What is being asked: Repeat, exactly and in full, the lines of the listing below, but without any pictures.

Content starts

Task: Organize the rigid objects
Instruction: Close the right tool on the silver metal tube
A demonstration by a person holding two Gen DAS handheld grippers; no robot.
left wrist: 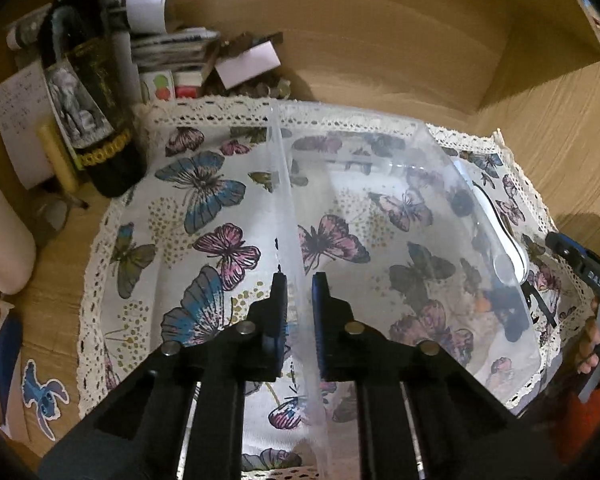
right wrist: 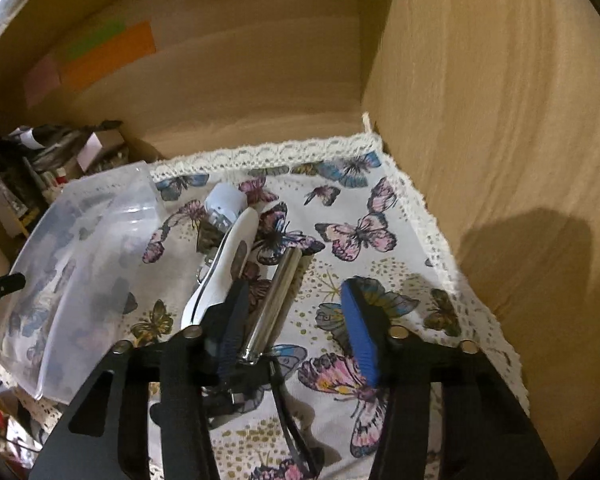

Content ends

Solution to the exercise:
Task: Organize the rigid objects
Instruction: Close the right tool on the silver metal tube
A demonstration by a person holding two Gen DAS handheld grippers; no robot.
left wrist: 
right wrist: 

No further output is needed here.